- What the task asks
Retype all the records with nothing changed.

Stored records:

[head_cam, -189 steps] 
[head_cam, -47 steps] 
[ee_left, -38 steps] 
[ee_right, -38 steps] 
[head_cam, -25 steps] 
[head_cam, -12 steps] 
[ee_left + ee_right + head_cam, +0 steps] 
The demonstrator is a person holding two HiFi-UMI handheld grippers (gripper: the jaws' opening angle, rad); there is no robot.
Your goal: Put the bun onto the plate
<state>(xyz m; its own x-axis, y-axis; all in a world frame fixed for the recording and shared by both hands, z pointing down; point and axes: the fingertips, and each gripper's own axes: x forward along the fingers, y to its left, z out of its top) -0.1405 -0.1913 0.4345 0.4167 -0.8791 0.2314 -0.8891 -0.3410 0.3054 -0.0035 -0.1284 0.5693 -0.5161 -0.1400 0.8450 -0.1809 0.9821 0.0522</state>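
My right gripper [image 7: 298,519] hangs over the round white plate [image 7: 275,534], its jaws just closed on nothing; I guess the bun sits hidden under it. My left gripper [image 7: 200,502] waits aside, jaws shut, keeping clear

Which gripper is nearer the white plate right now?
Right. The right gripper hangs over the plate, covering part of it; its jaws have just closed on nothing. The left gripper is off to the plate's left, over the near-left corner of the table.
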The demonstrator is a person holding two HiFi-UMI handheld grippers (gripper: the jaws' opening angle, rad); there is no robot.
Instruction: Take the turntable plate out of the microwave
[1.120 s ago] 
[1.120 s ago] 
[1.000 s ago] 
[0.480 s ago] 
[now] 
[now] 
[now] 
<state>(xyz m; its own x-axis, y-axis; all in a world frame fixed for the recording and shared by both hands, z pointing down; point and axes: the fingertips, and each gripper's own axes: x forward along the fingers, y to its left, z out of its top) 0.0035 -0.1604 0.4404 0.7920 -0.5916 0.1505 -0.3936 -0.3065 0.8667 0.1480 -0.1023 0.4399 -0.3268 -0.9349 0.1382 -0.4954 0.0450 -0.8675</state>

- Task solution
[head_cam, -189 steps] 
[head_cam, -47 steps] 
[ee_left, -38 steps] 
[ee_right, -38 steps] 
[head_cam, -25 steps] 
[head_cam, -12 steps] 
[ee_left + ee_right + head_cam, +0 steps] 
The demonstrator is a person holding two HiFi-UMI handheld grippers (gripper: the jaws' opening angle, rad); there is no robot.
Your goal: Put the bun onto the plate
<state>(xyz m; its own x-axis, y-axis; all in a world frame fixed for the recording and shared by both hands, z pointing down; point and axes: the fingertips, and each gripper's own axes: x forward along the fingers, y to its left, z out of its top) -0.1405 -0.1913 0.4345 0.4167 -0.8791 0.2314 -0.8891 -0.3410 0.3054 -0.0035 -0.1284 0.5693 -0.5161 -0.1400 0.8450 -0.1809 0.9821 0.0522</state>
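My right gripper [image 7: 298,519] hangs over the round white plate [image 7: 275,534], its jaws just closed on nothing; I guess the bun sits hidden under it. My left gripper [image 7: 200,502] waits aside, jaws shut, keeping clear

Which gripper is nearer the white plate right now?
Right. The right gripper hangs over the plate, covering part of it; its jaws have just closed on nothing. The left gripper is off to the plate's left, over the near-left corner of the table.
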The demonstrator is a person holding two HiFi-UMI handheld grippers (gripper: the jaws' opening angle, rad); there is no robot.
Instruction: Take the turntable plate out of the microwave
[1.120 s ago] 
[1.120 s ago] 
[1.000 s ago] 
[0.480 s ago] 
[now] 
[now] 
[now] 
<state>(xyz m; its own x-axis, y-axis; all in a world frame fixed for the recording and shared by both hands, z pointing down; point and axes: the fingertips, and each gripper's own axes: x forward along the fingers, y to its left, z out of its top) 0.0035 -0.1604 0.4404 0.7920 -0.5916 0.1505 -0.3936 -0.3065 0.8667 0.1480 -0.1023 0.4399 -0.3268 -0.9349 0.1382 -0.4954 0.0450 -0.8675</state>

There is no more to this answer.